== Exercise goal ==
Reproduce the entries below exactly, but only from the line containing "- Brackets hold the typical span" to the line containing "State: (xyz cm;", inclusive.

Dataset items
------------------------------------------------
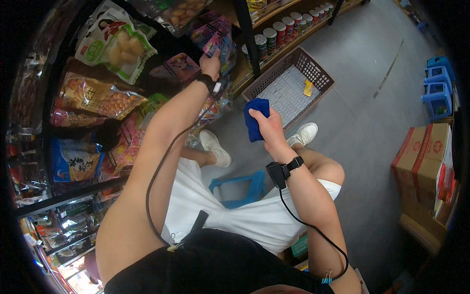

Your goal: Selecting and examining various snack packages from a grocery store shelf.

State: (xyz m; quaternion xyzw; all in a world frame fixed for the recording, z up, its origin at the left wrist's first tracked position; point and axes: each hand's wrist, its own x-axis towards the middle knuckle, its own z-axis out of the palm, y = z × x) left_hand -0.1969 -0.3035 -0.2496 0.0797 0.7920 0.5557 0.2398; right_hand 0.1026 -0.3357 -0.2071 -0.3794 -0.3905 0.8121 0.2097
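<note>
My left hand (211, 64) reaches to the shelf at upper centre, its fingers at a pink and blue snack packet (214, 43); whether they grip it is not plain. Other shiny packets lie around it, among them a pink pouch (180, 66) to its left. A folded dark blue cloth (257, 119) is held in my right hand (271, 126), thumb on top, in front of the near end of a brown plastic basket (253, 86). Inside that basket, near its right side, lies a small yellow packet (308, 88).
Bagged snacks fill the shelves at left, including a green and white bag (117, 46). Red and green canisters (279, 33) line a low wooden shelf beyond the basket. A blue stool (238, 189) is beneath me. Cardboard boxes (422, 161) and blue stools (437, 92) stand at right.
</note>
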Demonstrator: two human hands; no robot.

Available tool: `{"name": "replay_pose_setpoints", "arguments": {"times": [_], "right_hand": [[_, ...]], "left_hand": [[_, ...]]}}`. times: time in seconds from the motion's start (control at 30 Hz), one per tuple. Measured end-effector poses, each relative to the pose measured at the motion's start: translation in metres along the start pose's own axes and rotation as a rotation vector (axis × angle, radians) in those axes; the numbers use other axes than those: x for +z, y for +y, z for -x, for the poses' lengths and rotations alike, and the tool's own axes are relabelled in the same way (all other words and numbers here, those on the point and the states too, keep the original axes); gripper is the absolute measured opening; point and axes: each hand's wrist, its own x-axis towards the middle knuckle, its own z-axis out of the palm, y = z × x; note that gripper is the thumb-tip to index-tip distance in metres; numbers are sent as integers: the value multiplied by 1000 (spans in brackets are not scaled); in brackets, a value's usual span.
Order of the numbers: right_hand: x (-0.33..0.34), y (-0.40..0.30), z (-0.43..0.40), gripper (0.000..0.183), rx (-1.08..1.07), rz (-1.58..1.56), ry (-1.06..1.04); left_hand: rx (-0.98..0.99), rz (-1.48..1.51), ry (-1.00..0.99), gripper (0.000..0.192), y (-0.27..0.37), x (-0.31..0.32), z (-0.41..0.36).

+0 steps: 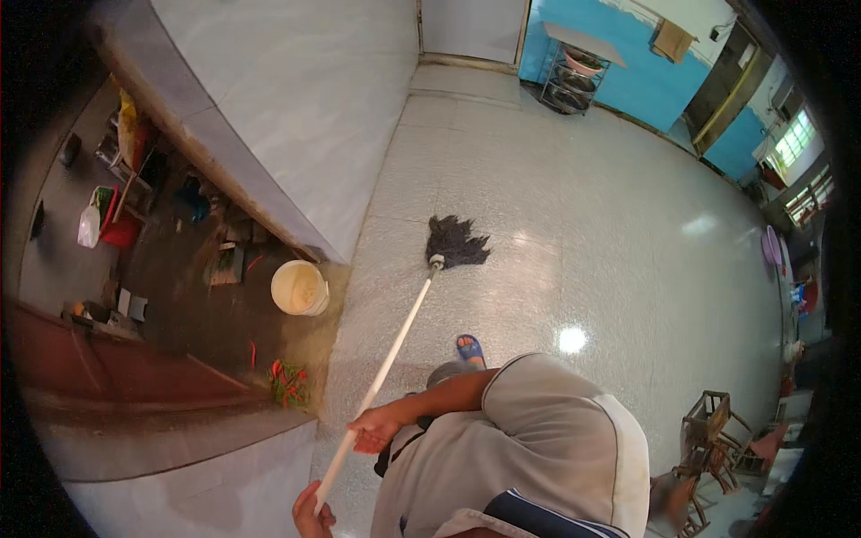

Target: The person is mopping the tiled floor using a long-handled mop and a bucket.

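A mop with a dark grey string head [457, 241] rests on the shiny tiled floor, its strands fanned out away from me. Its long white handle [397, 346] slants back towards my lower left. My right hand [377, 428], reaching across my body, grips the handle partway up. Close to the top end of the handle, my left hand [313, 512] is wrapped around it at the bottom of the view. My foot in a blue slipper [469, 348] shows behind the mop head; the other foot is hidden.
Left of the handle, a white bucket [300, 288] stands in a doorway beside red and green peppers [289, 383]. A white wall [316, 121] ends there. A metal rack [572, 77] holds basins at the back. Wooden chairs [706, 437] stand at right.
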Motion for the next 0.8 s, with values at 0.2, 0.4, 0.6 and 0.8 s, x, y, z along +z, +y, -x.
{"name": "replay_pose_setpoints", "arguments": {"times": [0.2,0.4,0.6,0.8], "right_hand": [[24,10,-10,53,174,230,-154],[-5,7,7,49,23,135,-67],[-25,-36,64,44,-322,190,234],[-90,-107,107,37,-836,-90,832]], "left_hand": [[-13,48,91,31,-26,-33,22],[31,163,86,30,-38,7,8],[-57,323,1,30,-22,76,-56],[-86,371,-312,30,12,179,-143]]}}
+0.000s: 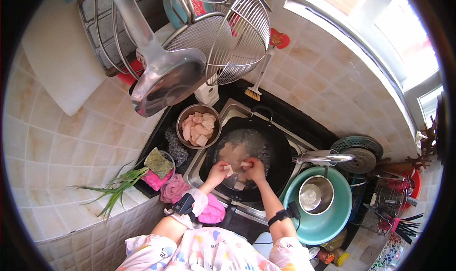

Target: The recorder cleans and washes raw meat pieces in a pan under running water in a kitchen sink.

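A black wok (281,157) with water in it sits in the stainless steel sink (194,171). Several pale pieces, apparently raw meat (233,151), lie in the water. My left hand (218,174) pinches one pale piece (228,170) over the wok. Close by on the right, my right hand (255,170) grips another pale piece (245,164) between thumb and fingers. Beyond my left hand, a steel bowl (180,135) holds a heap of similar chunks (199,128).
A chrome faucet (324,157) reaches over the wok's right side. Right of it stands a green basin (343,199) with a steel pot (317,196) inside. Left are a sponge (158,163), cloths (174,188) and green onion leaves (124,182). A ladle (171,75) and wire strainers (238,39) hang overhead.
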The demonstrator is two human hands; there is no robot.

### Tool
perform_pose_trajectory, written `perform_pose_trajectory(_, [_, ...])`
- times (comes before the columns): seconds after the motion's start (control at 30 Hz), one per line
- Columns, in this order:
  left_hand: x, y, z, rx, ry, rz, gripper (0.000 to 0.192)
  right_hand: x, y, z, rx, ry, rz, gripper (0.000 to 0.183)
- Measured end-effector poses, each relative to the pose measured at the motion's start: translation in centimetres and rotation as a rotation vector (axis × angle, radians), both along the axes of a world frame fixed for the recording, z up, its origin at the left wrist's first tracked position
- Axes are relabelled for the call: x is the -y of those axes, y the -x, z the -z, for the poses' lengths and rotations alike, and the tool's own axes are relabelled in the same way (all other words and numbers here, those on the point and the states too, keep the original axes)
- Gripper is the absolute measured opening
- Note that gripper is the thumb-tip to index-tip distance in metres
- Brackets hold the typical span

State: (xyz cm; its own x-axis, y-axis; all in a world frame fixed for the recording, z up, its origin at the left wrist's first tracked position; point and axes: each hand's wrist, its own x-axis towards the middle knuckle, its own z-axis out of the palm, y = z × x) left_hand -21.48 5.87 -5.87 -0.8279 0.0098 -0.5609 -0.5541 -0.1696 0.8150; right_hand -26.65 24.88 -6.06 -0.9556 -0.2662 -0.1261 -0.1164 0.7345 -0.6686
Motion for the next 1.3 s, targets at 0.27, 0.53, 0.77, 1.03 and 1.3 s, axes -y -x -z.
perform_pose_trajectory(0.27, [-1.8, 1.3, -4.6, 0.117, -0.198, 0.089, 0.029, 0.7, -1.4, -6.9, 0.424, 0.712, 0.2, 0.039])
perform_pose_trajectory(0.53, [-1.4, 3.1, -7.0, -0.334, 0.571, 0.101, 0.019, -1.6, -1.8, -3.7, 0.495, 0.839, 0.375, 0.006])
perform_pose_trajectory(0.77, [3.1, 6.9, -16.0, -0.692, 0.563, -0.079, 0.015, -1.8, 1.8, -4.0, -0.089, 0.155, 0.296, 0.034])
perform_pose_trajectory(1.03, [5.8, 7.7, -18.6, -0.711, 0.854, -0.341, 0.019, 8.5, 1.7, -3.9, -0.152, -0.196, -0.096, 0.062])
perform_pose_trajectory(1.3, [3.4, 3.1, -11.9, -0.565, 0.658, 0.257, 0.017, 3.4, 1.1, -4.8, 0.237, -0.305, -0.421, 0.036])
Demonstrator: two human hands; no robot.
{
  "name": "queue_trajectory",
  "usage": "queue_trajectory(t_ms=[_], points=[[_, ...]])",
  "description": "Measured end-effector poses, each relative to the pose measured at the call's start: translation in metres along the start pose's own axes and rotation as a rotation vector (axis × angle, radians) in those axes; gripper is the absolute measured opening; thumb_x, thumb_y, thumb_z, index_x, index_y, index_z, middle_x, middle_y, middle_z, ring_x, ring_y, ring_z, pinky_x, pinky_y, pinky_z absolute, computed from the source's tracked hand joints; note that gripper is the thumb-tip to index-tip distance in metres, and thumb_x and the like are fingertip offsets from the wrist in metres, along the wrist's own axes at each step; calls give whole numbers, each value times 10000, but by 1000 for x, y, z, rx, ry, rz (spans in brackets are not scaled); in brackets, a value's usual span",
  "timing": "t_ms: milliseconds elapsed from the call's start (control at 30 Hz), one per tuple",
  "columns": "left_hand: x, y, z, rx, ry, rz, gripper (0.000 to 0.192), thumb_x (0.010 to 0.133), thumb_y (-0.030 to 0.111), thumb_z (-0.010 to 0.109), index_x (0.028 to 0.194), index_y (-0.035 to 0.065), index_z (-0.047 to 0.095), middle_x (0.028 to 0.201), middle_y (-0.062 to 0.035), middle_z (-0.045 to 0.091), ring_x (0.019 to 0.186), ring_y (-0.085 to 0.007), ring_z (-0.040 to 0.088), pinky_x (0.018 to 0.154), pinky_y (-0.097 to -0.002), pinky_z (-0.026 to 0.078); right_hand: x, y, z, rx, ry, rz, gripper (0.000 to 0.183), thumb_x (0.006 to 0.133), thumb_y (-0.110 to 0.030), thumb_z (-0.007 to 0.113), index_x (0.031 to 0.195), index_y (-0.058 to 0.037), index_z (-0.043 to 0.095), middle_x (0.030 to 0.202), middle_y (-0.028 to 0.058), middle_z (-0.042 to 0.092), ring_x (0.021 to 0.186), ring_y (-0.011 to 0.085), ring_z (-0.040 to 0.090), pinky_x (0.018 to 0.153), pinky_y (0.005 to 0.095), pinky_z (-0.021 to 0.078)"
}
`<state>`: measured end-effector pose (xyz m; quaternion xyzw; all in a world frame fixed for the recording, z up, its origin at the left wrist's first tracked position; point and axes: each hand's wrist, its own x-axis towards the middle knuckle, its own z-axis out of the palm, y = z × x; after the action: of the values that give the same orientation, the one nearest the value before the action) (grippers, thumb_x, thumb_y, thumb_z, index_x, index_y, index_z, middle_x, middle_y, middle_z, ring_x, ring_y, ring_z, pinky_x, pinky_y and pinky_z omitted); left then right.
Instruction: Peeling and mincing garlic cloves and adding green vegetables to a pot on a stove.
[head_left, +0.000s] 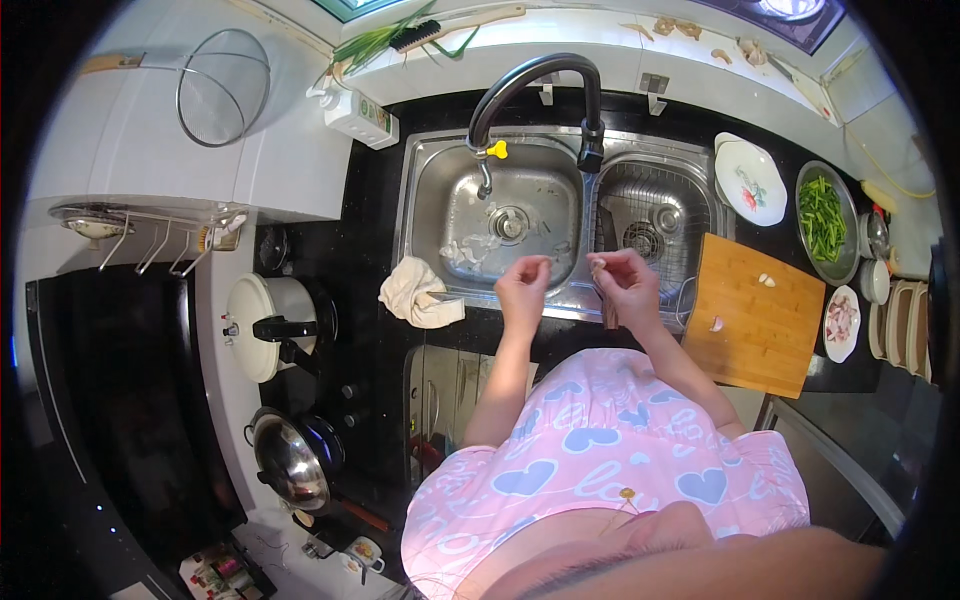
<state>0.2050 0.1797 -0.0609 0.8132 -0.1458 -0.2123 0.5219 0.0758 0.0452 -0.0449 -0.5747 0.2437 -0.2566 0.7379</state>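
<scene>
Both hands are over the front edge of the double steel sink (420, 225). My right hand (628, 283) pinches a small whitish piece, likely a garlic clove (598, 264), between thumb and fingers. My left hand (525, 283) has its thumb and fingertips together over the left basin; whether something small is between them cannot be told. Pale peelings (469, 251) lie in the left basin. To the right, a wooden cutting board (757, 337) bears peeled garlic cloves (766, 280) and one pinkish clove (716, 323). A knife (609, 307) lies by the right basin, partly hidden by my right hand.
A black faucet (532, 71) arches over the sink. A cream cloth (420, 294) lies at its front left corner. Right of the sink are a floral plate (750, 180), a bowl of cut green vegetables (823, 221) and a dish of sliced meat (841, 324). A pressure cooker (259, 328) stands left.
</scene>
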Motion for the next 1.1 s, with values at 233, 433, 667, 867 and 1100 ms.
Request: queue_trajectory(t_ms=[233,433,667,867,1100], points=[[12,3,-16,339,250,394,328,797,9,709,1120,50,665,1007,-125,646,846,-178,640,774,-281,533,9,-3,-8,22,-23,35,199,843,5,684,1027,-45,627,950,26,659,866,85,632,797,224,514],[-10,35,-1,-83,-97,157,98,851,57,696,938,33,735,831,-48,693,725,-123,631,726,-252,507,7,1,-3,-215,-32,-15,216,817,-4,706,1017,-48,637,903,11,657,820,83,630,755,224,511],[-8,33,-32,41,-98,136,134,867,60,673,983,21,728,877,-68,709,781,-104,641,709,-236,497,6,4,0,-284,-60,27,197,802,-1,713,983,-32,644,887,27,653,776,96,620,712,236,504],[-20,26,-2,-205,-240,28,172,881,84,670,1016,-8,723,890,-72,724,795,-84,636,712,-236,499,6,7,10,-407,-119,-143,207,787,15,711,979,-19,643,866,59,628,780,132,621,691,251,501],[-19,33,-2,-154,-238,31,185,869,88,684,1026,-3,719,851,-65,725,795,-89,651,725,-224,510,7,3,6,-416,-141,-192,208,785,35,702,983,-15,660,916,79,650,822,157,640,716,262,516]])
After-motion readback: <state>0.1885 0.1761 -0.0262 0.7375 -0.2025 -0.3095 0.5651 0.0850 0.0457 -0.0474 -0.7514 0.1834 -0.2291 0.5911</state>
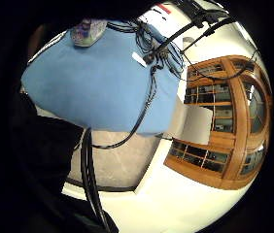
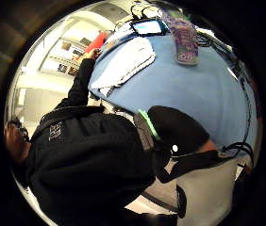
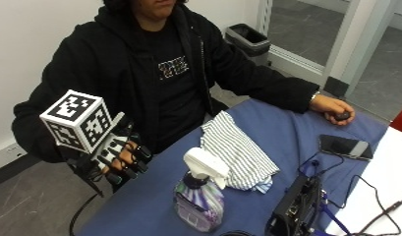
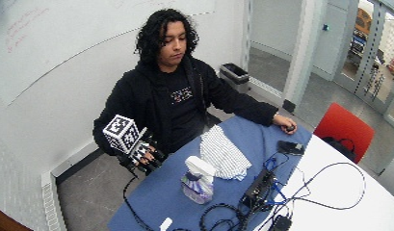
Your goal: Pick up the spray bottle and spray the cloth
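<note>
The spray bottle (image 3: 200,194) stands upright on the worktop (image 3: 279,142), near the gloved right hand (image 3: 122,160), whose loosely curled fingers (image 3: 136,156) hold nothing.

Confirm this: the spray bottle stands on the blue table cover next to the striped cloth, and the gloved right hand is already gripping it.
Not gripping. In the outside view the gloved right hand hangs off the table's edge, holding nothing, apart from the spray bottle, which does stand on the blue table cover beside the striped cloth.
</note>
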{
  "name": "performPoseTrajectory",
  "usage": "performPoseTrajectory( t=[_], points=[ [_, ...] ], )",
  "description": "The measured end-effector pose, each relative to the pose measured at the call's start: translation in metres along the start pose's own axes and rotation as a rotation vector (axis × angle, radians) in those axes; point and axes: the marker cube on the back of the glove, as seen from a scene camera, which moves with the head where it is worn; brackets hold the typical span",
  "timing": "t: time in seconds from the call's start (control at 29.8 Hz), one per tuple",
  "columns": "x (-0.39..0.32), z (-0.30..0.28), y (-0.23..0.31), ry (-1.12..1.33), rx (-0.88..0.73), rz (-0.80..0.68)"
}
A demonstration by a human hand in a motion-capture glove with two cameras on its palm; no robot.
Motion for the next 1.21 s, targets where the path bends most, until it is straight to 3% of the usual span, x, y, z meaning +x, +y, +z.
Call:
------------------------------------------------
== Answer to the exercise ==
- Brackets hold the typical span

State: (xyz cm; its own x-axis, y-axis; all in a world frame fixed for the recording, z up, its origin at the left wrist's first tracked position; point and axes: each hand's wrist, its own x-axis towards the middle knuckle, its own z-axis out of the palm, y = z × x) left_hand -21.48 5.87 -5.87 -0.8279 0.0098 -0.5609 -0.5541 -0.1696 0.8150; right_hand -26.65 24.88 -6.06 -0.9556 -0.2662 -0.1261 -0.1164 0.7345 -0.6686

This exercise has now been fully answered.